The font-size price is definitely  relative size.
Absolute size:

  • Units the writing to a specified size
  • Does not allow a person to improve the writing size in most browsers.
  • Absolute size is useful once the bodily size of the result is known

General size:

  • Units the size in accordance with surrounding things
  • Enables a person to improve the writing size in browsers

Use a Combination of Percent and Em :

Example :

body {font-size:100%;}
h1 {font-size:2.5em;}
h2 {font-size:1.875em;}
p {font-size:0.875em;}

Our code now works great! It shows the same text size in all browsers, and allows all browsers to zoom or resize the text.

Set Font Size With Em :

The size can be calculated from pixels to em applying this system: pixels/16=em.

Example :

h1 {font-size:2.5em;} /* 40px/16=2.5em */
h2 {font-size:1.875em;} /* 30px/16=1.875em */
p {font-size:0.875em;} /* 14px/16=0.875em */

In the example over, the writing size in them is exactly like the last example in pixels. However, with the them size, it’s possible to adjust the writing size in every browsers.
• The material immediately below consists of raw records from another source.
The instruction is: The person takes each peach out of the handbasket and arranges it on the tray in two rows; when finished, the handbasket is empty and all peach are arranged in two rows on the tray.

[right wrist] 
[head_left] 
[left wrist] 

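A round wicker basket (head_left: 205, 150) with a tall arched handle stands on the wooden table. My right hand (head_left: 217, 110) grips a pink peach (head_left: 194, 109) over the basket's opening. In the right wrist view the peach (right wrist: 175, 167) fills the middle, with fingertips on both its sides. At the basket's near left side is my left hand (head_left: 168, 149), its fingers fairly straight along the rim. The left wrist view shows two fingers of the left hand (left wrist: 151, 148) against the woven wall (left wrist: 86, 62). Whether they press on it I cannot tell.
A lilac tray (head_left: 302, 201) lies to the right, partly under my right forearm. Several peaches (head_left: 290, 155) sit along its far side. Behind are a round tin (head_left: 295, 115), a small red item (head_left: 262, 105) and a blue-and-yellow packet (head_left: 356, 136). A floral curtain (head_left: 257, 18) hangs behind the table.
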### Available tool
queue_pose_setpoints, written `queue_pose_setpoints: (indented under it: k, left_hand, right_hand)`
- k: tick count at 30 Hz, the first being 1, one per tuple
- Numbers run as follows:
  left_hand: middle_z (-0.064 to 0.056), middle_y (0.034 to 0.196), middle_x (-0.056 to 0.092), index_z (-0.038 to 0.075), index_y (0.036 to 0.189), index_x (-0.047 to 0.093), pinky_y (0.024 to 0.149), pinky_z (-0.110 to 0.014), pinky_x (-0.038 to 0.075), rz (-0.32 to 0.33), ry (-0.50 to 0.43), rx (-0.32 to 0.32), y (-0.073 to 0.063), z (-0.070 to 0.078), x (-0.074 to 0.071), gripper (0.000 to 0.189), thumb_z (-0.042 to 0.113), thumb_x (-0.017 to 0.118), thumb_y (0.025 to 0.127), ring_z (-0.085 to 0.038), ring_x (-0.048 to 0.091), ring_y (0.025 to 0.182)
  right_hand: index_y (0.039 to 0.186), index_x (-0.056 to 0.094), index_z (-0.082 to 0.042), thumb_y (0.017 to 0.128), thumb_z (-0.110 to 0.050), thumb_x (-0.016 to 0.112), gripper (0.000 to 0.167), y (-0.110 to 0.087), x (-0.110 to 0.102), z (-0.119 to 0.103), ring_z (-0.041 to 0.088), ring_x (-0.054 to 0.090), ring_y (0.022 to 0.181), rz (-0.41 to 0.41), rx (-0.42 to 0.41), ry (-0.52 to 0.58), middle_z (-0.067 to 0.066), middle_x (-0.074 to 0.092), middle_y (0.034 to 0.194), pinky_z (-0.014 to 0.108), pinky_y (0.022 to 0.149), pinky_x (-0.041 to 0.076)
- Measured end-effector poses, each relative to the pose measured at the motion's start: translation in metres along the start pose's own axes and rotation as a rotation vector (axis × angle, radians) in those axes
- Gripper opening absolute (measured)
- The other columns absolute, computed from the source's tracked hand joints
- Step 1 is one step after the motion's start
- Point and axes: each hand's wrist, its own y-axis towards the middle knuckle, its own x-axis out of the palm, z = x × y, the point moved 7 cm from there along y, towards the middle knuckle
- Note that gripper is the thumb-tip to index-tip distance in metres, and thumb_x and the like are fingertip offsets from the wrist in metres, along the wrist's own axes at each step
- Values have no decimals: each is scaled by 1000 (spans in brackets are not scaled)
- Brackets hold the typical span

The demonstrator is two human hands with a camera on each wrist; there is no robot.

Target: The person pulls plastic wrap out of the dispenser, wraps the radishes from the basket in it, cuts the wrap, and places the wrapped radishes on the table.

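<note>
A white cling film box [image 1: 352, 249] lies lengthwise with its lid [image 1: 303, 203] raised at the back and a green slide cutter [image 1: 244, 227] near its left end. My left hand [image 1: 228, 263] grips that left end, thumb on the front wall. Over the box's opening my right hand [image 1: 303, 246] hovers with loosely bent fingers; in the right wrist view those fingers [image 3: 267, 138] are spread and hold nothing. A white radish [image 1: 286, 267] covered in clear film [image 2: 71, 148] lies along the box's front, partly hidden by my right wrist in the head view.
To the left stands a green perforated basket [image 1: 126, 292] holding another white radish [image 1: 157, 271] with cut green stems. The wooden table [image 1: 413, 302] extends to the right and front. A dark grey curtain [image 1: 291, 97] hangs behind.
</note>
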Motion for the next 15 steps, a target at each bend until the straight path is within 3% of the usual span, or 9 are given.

Set Font Size With Pixels :

Setting the text size with pixels gives you full control over the text size:

Example :

h1 {font-size:40px;}
h2 {font-size:30px;}
p {font-size:14px;}

The example above allows Internet Explorer 9, Firefox, Chrome, Opera, and Safari to resize the text.

CSS Text

Text Color :

The color house is used to create the colour of the text.
With CSS, a color is usually specified by:

  • a HEX value – like “#ff0000”
  • an RGB value – like “rgb(255,0,0)”
  • a color name – like “red”

  • The default color for a page is defined in the body selector.


    Example :

    body {color:blue;}
    h1 {color:#00ff00;}
    h2 {color:rgb(255,0,0);}

    Text Alignment :

    The text-align property is employed to set the horizontal position of a text.
    Text can be focused, or arranged to the left or proper, or justified.
    When text-align is set to “justify”, each point is stretched therefore that each point has identical width, and the left and proper prices are right.

    Example :

    h1 {text-align:center;}
    p.date {text-align:right;}
    p.main {text-align:justify;}

    Text Decoration :

    The text-decoration property is employed setting or eliminate accessories from text.
    The text-decoration property is mainly applied to eliminate underlines from links for style purposes:

    Example :

    a {text-decoration:none;}

    Text Transformation :

    The text-transform property is used to establish uppercase and lowercase words in a text.
    It may be used to show everything in to uppercase or lowercase words, or capitalize the very first page of each word.

    Example :

    p.uppercase {text-transform:uppercase;}
    p.lowercase {text-transform:lowercase;}
    p.capitalize {text-transform:capitalize;}

    Text Indentation :

    The text-indentation property is used to specify the indentation of the first line of a text.